■ Task item ■
Only the text should come through, so restate the listing exactly and drop its images.

---------- Data shown ----------

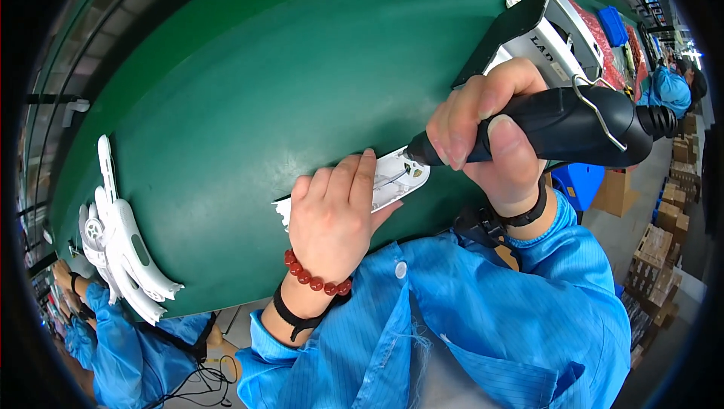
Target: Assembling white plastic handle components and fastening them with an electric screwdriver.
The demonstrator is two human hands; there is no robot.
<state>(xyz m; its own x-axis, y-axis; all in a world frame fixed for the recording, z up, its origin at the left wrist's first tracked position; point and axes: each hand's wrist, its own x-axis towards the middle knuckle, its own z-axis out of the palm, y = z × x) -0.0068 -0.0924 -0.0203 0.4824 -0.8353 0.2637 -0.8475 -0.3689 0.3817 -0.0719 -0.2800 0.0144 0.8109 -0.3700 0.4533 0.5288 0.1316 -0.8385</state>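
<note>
My left hand point(332, 209) lies over a long white plastic housing point(390, 192), pressing it against the green bench. Its fingers are bent round the part, with the thumb along the near edge. My right hand point(494, 126) is wrapped round a black electric screwdriver point(562, 126), held slanting with its tip down at the far rim of the housing's rounded right end. A thin wire and small fittings show inside the housing. My left hand covers its middle, and a jagged left end sticks out beyond the fingers.
At the left edge of the green bench point(226, 130) lies a pile of similar white plastic parts point(124, 239). A white box with a black panel point(505, 32) stands at the back right. Blue bins point(581, 183) and co-workers in blue coats point(667, 91) are beyond.
</note>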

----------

■ Solution for this exercise ■
Target: Assembling white plastic handle components and fastening them with an electric screwdriver.
The demonstrator is two human hands; there is no robot.
<state>(xyz m; its own x-axis, y-axis; all in a world frame fixed for the recording, z up, its origin at the left wrist's first tracked position; point and axes: each hand's wrist, its own x-axis towards the middle knuckle, its own z-axis out of the palm, y = z × x) -0.0068 -0.0924 -0.0203 0.4824 -0.8353 0.2637 -0.8475 -0.3689 0.3817 -0.0719 -0.2800 0.0144 0.8109 -0.3700 0.4533 0.5288 0.1316 -0.8385</state>
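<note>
My left hand point(332, 209) lies over a long white plastic housing point(390, 192), pressing it against the green bench. Its fingers are bent round the part, with the thumb along the near edge. My right hand point(494, 126) is wrapped round a black electric screwdriver point(562, 126), held slanting with its tip down at the far rim of the housing's rounded right end. A thin wire and small fittings show inside the housing. My left hand covers its middle, and a jagged left end sticks out beyond the fingers.
At the left edge of the green bench point(226, 130) lies a pile of similar white plastic parts point(124, 239). A white box with a black panel point(505, 32) stands at the back right. Blue bins point(581, 183) and co-workers in blue coats point(667, 91) are beyond.
</note>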

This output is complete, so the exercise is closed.